Glenmark Issues Recall of Almost 1.5M Bottles of Generic ADHD Medication

The drug company Glenmark Pharma, which is located in India and has been the subject of a number of recalls in the past few years, has issued yet another one to add to its list.

In this particular instance, the product recall encompasses around 1.48 million bottles of the generic medicine atomoxetine, which is used to treat attention-deficit/hyperactivity disorder (ADHD).

Strattera, the branded form of the medicine, was sold by Eli Lilly in the past; however, in 2023, with the introduction of generic versions, the company stopped selling all strengths of the drug.

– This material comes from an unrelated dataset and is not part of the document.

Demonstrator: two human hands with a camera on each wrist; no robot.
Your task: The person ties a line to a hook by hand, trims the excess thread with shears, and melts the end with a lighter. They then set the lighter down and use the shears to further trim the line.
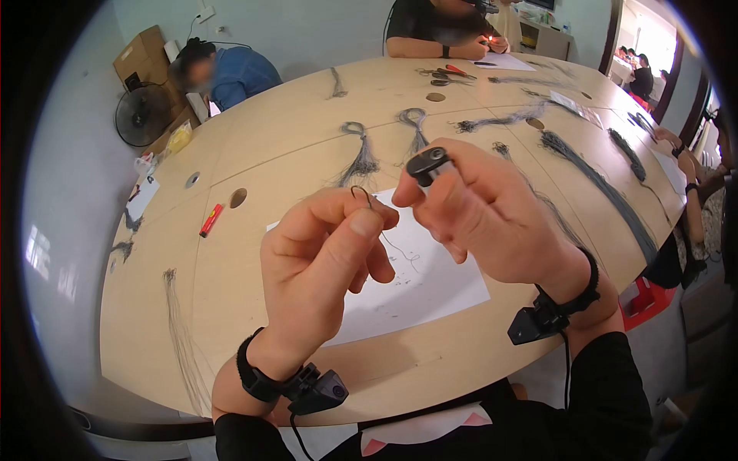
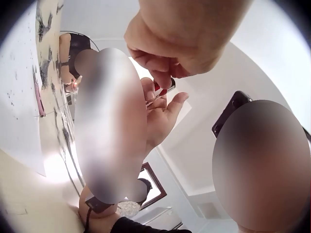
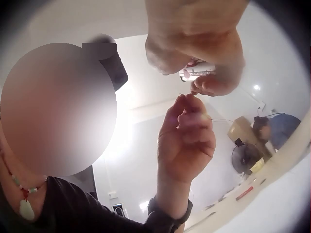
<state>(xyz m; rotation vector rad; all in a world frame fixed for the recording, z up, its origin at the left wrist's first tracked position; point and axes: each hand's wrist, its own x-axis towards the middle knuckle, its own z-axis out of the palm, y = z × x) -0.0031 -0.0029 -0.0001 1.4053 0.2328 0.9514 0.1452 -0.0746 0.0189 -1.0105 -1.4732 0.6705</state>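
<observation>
Raised above the table, my left hand pinches a small dark fish hook between thumb and index finger. A thin line trails below those fingertips over a white sheet of paper. Close on the right, my right hand grips a lighter, its black and metal top pointing toward the hook; no flame shows. The right wrist view shows the lighter's printed pale body inside the curled fingers, just above the left fingertips.
Bundles of grey line and looped bundles lie across the table. A red lighter lies at left, near a round hole. Scissors lie at the far side. Other people sit around the table, one holding a small flame.
</observation>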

Atomoxetine is a focused norepinephrine reuptake inhibitor (sNRI), in contrast to all of the stimulant-based medications used to treat attention-deficit/hyperactivity disorder, such as Adderall and Vyvanse.

According to the Food and Drug Administration (FDA), the recall was initiated because numerous batches of Glenmark atomoxetine included amounts of N-nitroso atomoxetine, which is a potential carcinogen.

On the homepage for its Enforcement Report, the FDA said that the voluntary pull, which started on January 29, encompasses bottles of the medicine with dosages that vary from 10 mg to 100 mg. Glenmark’s plant in Goa, India, was responsible for the production of the ADHD medications, which were subsequently distributed throughout the country.

As a result of problems with both the manufacturing process and the labeling, Glenmark has been subjected to a number of recalls in recent years.

In June 2024, the firm decided to recall around 47 million capsules, comprising over 110 batches of 750 mg potassium chloride capsules. It was determined that the recall was due to concerns that the capsules did not dissolve correctly.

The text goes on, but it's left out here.